A new report from the LGO shows that adult social care made up 15% of all complaints made about councils between April 1, 2018 and March 31, 2019. Some included cases involving housing adaptations.
There were 2,555 complaints about adult social care during this period, a 2% drop from the previous year. Of these, 66% were upheld, compared to 61% in 2017/18.
Essex County Council was the most complained about local authority when it came to adult social care, with 70 issues raised to the LGO, followed by Norfolk County Council, with 60.
Fifty-eight complaints were made about Lancashire County Council’s adult social care service, while 56 were made about Kent County Council and 54 about Birmingham City Council.
Alongside its annual review of complaints, the LGO has launched an interactive map to make each council’s complaints information easily available.
The map collates the annual letters the Ombudsman sends to each local authority, how often they have complied with Ombudsman recommendations, the improvements they have agreed to implement, and published decisions all in one place.
Over the period, councils accepted and put in place Ombudsman recommendations in 99.4% of cases.
Michael King, Local Government and Social Care Ombudsman, said: “All too often conversations about complaints focus on the raw numbers. We believe there is a much more productive discussion to be had about the outcomes of those complaints, the real-world improvements made and the lessons that can be shared.

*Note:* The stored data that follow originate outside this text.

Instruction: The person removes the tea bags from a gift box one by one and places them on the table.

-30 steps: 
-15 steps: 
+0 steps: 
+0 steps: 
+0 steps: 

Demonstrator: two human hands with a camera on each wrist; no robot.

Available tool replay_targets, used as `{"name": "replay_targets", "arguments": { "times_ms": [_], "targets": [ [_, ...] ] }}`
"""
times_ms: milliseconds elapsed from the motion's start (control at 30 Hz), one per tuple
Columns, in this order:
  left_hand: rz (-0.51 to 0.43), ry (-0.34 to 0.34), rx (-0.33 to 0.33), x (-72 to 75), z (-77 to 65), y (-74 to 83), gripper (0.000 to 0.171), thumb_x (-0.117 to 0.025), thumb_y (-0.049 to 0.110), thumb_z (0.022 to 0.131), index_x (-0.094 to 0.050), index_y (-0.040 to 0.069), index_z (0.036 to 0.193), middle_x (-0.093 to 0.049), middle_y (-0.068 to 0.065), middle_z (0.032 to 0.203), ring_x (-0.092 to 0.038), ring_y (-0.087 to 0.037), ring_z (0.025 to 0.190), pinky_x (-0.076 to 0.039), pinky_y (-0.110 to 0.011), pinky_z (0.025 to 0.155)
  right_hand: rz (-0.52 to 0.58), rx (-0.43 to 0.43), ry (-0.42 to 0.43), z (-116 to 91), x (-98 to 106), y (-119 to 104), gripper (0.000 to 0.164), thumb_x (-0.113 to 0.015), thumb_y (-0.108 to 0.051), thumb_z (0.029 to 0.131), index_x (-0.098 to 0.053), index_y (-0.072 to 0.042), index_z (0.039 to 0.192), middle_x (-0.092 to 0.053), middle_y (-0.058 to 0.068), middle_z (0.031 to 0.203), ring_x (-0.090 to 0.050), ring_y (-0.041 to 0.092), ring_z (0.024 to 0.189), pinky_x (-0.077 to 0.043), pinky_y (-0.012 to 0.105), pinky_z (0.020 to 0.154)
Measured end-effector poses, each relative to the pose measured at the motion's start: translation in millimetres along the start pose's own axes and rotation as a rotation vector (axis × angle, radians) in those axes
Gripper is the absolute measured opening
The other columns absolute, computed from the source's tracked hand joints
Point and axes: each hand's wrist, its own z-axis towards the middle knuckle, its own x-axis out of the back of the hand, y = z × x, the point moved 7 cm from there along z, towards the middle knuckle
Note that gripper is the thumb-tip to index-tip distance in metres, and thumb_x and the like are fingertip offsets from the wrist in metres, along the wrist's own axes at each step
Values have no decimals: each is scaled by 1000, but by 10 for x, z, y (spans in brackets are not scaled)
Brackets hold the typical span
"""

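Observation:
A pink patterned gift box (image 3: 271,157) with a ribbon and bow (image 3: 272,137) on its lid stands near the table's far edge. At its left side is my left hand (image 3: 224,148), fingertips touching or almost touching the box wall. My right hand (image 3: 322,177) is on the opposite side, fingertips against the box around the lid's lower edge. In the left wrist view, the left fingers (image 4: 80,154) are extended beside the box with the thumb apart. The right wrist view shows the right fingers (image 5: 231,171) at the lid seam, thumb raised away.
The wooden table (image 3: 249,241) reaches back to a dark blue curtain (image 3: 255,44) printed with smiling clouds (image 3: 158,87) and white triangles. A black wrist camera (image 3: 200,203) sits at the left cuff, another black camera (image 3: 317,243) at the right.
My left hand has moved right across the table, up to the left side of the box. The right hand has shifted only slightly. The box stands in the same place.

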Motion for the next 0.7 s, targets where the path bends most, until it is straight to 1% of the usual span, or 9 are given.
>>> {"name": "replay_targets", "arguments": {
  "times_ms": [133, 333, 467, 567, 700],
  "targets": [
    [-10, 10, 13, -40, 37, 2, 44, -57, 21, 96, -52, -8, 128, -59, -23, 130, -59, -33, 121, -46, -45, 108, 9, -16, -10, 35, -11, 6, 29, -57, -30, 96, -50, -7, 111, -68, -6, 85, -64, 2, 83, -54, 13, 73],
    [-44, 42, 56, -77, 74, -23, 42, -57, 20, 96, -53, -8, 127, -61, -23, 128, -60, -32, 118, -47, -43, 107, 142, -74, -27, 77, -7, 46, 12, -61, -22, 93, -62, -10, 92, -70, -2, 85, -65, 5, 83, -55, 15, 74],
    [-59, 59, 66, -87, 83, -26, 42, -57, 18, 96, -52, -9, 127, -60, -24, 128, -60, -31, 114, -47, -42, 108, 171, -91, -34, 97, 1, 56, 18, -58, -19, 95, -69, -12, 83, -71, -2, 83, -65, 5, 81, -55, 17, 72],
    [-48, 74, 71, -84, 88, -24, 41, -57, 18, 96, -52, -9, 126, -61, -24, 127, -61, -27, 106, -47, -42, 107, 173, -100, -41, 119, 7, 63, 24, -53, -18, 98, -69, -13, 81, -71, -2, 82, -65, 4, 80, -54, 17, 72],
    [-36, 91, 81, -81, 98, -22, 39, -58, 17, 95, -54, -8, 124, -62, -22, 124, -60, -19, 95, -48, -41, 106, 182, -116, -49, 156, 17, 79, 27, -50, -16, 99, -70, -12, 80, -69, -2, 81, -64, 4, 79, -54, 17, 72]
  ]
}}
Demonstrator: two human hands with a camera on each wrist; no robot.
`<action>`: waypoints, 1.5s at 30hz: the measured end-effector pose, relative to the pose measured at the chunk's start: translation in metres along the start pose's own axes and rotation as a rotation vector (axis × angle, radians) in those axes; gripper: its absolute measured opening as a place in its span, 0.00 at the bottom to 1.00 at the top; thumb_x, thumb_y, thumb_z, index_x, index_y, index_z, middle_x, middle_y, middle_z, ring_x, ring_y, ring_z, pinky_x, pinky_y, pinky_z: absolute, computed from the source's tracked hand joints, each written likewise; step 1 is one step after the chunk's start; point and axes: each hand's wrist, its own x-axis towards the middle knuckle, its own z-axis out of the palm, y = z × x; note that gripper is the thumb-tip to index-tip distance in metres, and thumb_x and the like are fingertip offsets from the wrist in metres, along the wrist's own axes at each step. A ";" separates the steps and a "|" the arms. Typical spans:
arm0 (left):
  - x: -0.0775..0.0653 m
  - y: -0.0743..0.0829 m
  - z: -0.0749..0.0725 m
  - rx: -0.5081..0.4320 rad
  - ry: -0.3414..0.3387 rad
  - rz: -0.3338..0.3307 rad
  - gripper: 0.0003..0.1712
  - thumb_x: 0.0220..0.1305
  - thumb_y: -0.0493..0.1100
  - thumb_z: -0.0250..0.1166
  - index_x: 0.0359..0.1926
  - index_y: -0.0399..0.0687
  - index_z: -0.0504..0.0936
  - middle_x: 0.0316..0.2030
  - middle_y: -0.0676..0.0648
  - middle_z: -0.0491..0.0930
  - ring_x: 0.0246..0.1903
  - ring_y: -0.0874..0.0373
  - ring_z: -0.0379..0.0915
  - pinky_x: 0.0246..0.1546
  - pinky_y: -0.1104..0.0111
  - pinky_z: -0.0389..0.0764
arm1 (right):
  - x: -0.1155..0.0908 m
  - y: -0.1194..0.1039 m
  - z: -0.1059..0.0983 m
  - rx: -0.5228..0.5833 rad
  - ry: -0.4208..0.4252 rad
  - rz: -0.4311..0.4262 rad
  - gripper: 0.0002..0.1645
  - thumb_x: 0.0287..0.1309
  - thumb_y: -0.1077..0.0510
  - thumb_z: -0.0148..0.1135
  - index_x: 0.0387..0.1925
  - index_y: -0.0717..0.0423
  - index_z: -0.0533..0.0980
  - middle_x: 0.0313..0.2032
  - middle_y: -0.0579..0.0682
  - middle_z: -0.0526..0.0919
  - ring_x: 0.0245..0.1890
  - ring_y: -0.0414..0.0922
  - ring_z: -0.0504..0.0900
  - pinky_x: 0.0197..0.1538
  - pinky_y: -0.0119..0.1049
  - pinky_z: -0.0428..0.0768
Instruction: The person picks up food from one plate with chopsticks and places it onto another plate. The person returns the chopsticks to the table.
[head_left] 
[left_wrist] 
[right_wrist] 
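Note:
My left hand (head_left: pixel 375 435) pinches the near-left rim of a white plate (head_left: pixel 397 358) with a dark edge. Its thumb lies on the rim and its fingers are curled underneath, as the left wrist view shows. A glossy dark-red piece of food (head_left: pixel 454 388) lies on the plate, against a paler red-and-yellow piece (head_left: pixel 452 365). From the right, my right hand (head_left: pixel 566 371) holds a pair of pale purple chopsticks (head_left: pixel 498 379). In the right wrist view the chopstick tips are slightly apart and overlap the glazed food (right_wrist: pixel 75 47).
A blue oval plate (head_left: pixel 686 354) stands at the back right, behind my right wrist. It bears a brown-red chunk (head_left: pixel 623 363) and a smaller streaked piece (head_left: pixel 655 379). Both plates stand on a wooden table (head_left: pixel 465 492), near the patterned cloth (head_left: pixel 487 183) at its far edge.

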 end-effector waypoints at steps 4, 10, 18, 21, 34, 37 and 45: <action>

“For the first time, we’re publishing all the ‘service improvements’ we’ve recommended; and the rate at which councils have taken them on board. And to help share these lessons more widely and encourage scrutiny, we’ve launched an online map, putting each council’s data just one click away
“The new map is a mine of searchable information that can be used by council officers to learn from complaints, councillors to scrutinise complaints and decisions about their authorities, and residents to hold their local authorities to account.”